THE DATA →

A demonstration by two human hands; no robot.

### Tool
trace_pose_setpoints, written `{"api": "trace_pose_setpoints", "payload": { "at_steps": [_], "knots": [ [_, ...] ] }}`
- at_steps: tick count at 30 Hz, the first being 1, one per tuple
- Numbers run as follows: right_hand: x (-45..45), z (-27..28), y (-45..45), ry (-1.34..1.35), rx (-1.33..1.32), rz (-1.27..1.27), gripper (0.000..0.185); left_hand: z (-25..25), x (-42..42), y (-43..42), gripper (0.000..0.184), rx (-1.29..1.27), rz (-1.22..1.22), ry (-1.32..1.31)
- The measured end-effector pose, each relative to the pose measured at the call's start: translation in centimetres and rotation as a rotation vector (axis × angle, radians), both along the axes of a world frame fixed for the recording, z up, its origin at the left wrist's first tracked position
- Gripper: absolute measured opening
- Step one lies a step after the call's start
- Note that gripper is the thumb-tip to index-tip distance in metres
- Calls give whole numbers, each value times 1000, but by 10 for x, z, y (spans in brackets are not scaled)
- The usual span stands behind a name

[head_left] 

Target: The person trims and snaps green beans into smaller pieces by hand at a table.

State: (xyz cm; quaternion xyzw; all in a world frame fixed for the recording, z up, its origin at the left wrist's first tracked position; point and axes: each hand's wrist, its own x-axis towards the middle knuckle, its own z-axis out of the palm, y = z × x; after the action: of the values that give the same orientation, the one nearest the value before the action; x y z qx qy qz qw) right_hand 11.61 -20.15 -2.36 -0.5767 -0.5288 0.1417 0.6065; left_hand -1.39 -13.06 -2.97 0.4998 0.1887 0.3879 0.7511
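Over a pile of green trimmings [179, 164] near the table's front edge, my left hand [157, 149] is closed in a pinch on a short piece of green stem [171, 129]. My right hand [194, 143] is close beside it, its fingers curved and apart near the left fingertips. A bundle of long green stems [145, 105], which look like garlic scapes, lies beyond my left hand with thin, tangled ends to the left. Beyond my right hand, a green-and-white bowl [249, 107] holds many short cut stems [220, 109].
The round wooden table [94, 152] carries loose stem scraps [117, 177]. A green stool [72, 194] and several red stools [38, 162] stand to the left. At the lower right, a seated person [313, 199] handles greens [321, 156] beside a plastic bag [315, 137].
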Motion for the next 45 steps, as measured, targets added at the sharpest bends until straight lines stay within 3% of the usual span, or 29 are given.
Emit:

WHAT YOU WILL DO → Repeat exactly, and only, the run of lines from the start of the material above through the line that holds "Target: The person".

SOLUTION →
A demonstration by two human hands; no robot.

### Tool
trace_pose_setpoints, written `{"api": "trace_pose_setpoints", "payload": { "at_steps": [_], "knots": [ [_, ...] ] }}`
- at_steps: tick count at 30 Hz, the first being 1, one per tuple
- Numbers run as follows: right_hand: x (-45..45), z (-27..28), y (-45..45), ry (-1.34..1.35), rx (-1.33..1.32), rz (-1.27..1.27), gripper (0.000..0.185); left_hand: z (-25..25), x (-42..42), y (-43..42), gripper (0.000..0.184), rx (-1.29..1.27), rz (-1.22..1.22), ry (-1.32..1.31)
- The measured end-effector pose, each relative to the pose measured at the call's start: translation in centimetres and rotation as a rotation vector (axis × angle, radians), both along the axes of a world frame fixed for the recording, z up, its origin at the left wrist's first tracked position
- Gripper: absolute measured opening
- Step one lies a step after the call's start
- Note that gripper is the thumb-tip to index-tip distance in metres
- Calls give whole numbers, each value times 1000, but by 10 for x, z, y (spans in brackets are not scaled)
- The usual span stands behind a name

[head_left] 

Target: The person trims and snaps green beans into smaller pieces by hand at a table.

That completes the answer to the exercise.